* **Exercise instructions**: Please copy each line from the entries that contains the string "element".

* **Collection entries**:
--*--

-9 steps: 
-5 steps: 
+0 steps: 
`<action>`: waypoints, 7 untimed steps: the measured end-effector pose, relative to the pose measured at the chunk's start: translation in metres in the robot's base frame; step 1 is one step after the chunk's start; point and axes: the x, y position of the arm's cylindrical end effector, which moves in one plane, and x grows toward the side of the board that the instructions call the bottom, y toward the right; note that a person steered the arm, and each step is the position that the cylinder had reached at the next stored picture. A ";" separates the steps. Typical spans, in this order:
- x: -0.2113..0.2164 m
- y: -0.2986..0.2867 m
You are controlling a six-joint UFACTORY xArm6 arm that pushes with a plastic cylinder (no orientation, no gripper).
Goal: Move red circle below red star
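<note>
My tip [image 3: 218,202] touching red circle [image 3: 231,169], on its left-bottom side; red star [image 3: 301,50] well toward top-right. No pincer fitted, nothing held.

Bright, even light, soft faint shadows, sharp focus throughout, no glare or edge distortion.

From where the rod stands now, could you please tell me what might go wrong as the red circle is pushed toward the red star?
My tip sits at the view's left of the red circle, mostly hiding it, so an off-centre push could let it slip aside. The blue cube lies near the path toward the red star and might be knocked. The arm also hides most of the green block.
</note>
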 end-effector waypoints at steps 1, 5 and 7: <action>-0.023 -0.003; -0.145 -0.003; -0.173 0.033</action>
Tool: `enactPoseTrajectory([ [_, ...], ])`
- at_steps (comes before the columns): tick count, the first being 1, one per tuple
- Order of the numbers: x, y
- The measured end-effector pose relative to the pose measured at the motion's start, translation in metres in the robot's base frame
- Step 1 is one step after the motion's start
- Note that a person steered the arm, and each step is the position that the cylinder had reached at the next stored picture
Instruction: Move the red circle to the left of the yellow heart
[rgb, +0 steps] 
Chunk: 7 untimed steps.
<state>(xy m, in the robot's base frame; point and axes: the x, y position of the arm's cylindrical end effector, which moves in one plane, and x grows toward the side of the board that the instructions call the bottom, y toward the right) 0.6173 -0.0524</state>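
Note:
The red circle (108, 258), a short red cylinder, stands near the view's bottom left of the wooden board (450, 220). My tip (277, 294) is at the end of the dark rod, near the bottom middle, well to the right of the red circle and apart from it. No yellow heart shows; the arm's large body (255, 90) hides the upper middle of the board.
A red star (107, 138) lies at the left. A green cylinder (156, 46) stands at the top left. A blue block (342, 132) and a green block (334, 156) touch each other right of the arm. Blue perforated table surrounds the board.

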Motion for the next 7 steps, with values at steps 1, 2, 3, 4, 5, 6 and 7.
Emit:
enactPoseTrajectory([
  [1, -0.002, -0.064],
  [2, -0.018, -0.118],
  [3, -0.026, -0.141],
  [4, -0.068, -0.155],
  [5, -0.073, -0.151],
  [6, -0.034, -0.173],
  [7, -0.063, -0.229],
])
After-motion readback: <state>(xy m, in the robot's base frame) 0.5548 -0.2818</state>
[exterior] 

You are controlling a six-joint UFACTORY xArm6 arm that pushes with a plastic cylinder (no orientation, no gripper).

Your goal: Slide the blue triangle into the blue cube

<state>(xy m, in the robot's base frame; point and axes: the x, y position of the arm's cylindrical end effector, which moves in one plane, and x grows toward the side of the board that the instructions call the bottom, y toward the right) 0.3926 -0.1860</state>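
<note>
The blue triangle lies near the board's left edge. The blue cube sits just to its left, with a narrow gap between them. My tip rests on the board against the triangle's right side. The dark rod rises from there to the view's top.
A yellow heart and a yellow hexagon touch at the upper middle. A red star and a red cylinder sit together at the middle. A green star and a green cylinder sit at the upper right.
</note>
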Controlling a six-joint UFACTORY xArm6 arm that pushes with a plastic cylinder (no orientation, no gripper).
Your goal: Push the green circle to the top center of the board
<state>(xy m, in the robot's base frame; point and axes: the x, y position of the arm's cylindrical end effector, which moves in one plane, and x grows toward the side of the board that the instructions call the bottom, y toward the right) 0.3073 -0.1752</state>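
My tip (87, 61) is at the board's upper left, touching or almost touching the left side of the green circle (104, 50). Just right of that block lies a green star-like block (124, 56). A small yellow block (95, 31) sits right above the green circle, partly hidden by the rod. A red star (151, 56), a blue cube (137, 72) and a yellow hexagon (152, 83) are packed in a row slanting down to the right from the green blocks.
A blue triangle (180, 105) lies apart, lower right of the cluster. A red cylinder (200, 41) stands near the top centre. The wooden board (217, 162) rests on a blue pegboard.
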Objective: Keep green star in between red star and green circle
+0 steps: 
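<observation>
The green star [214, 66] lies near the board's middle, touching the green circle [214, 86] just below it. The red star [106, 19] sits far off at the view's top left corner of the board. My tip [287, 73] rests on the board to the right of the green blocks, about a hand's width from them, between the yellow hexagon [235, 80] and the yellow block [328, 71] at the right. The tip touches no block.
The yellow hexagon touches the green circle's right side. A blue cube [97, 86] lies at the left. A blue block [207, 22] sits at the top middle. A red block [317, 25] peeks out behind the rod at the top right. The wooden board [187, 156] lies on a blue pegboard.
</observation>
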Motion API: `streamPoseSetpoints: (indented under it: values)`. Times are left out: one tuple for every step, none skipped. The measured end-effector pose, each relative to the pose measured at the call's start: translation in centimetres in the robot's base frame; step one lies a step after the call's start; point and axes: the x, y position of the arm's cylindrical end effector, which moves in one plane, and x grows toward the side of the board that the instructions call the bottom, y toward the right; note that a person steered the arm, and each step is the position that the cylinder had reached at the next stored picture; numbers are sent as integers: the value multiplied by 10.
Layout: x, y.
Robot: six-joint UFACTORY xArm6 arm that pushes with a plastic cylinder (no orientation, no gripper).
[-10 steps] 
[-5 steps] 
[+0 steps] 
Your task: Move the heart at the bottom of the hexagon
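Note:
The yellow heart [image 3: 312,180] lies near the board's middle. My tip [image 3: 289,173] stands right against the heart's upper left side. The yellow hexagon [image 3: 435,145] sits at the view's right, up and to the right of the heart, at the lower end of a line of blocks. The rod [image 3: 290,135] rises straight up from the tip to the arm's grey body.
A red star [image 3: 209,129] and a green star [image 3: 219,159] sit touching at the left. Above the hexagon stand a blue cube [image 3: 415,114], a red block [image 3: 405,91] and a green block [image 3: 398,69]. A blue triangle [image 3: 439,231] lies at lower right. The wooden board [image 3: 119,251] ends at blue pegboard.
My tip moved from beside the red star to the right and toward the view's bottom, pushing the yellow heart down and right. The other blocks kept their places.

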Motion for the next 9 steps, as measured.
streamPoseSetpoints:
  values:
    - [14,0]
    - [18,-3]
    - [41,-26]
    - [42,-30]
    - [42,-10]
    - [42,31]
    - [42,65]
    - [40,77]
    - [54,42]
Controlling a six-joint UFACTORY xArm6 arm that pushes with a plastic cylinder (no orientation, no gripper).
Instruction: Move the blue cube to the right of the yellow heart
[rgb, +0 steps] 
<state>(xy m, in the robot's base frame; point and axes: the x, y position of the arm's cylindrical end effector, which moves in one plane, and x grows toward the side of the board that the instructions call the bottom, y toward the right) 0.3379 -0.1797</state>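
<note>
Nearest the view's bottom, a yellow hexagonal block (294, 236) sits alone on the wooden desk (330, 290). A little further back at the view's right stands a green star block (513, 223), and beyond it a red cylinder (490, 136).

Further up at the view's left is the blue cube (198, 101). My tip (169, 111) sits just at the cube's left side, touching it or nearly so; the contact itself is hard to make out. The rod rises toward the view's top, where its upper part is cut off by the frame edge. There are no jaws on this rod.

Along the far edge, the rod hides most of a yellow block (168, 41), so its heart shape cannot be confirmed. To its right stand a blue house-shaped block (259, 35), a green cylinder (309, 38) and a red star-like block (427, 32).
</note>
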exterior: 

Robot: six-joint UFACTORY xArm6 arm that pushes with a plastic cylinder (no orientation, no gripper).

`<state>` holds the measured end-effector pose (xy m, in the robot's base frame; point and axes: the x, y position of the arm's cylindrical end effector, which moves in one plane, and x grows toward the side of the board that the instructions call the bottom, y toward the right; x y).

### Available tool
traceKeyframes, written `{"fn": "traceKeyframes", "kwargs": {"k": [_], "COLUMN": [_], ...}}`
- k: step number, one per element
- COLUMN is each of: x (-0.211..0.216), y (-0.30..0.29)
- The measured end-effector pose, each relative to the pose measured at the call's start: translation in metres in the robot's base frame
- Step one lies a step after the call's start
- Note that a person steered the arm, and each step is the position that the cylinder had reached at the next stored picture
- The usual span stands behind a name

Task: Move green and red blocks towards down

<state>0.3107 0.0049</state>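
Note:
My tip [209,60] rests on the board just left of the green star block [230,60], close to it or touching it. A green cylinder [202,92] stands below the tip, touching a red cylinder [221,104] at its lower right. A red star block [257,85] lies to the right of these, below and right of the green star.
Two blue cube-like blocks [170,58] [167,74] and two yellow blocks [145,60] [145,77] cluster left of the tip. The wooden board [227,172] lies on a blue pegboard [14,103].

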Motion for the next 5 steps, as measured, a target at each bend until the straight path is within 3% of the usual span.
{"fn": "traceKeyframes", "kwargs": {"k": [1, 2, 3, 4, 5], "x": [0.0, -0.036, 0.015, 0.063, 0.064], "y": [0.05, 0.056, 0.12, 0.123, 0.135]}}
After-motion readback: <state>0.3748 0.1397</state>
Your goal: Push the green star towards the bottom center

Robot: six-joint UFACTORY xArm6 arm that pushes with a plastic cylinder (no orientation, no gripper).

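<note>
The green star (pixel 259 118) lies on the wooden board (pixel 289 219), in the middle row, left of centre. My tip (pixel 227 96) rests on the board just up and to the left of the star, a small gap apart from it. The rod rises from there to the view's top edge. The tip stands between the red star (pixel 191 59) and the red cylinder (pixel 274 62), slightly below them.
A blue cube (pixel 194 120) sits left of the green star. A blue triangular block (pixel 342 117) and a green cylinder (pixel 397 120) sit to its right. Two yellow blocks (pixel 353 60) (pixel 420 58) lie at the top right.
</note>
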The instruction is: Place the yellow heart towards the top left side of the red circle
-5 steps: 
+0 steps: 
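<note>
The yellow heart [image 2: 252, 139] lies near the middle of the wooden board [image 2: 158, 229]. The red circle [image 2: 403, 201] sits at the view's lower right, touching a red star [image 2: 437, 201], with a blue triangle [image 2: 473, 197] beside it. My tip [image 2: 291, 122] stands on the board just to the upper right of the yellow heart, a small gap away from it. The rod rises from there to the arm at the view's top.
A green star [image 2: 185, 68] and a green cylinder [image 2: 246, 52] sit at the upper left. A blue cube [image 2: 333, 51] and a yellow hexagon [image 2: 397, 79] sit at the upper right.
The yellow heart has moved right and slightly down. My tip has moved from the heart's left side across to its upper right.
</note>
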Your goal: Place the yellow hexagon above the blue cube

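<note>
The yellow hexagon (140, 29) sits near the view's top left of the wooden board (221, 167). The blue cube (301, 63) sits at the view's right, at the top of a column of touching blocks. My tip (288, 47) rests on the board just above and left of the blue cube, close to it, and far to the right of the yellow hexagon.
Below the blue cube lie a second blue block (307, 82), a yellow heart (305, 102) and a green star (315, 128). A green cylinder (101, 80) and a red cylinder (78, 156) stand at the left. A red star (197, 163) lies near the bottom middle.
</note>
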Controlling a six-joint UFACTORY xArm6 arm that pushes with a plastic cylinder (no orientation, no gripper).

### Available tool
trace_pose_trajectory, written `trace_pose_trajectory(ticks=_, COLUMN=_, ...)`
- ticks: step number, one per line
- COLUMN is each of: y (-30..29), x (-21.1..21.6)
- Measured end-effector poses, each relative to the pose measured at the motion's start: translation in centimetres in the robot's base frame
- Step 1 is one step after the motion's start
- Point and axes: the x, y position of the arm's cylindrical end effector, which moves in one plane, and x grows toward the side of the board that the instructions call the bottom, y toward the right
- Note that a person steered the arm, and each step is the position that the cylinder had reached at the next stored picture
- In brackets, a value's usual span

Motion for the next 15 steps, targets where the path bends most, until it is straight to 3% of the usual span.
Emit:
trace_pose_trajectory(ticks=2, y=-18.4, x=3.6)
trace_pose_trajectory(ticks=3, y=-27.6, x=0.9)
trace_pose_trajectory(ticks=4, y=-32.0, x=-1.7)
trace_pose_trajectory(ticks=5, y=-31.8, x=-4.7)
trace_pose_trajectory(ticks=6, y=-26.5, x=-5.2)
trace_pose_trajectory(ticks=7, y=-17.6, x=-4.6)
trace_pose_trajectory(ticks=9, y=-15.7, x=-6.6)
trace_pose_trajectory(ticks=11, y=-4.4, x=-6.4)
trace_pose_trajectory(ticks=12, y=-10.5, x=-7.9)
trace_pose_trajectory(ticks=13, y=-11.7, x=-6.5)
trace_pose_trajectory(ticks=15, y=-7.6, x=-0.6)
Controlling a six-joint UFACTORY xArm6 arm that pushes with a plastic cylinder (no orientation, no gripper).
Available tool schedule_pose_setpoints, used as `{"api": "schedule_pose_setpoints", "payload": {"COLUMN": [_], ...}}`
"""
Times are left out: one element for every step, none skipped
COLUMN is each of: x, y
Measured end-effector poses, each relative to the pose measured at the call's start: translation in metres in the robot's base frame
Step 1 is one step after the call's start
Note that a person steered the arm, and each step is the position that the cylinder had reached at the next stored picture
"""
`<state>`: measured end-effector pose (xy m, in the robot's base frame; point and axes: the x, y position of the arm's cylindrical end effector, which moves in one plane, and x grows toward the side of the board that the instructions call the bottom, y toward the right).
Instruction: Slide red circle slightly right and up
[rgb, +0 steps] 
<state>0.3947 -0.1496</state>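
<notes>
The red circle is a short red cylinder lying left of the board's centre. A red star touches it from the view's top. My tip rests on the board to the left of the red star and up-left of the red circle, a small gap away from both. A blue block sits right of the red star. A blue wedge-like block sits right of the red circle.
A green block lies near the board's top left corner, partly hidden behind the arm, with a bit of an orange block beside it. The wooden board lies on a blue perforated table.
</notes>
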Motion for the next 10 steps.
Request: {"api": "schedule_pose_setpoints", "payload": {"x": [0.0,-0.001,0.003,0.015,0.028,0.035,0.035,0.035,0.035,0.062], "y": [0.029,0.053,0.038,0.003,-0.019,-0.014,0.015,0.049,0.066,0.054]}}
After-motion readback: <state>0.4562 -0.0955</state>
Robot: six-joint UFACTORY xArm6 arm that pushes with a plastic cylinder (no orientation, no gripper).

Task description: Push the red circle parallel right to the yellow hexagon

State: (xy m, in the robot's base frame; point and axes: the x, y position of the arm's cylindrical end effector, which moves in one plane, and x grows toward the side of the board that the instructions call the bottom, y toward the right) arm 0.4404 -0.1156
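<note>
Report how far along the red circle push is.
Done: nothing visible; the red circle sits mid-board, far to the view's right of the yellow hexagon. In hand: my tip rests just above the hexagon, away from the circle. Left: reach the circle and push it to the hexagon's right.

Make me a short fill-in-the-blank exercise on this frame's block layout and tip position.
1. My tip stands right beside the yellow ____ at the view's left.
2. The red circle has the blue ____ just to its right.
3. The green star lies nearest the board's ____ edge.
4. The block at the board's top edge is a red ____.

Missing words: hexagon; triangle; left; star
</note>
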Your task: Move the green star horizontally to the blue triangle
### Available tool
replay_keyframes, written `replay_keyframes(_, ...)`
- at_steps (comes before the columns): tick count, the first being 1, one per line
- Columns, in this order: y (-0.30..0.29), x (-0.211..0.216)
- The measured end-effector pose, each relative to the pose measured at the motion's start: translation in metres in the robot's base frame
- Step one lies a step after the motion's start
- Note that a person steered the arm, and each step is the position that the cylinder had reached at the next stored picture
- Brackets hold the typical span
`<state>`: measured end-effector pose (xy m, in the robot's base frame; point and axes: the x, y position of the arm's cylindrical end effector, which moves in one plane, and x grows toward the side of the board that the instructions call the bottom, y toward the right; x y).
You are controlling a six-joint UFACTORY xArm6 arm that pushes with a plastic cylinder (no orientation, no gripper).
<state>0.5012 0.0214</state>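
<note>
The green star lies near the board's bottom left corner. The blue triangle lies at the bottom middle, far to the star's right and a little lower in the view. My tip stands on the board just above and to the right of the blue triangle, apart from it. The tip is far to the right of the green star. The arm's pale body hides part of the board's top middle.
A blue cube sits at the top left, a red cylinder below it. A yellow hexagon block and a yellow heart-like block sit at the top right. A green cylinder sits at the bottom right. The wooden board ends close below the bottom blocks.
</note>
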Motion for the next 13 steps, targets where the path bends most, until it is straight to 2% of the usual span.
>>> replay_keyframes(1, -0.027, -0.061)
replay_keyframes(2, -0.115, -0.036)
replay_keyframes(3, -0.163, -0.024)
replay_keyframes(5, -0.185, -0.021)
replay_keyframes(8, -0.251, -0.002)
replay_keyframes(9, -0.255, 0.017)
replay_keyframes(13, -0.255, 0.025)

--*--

* **Problem solution**:
- k: step number, one per element
Times are left out: one element for every step, none skipped

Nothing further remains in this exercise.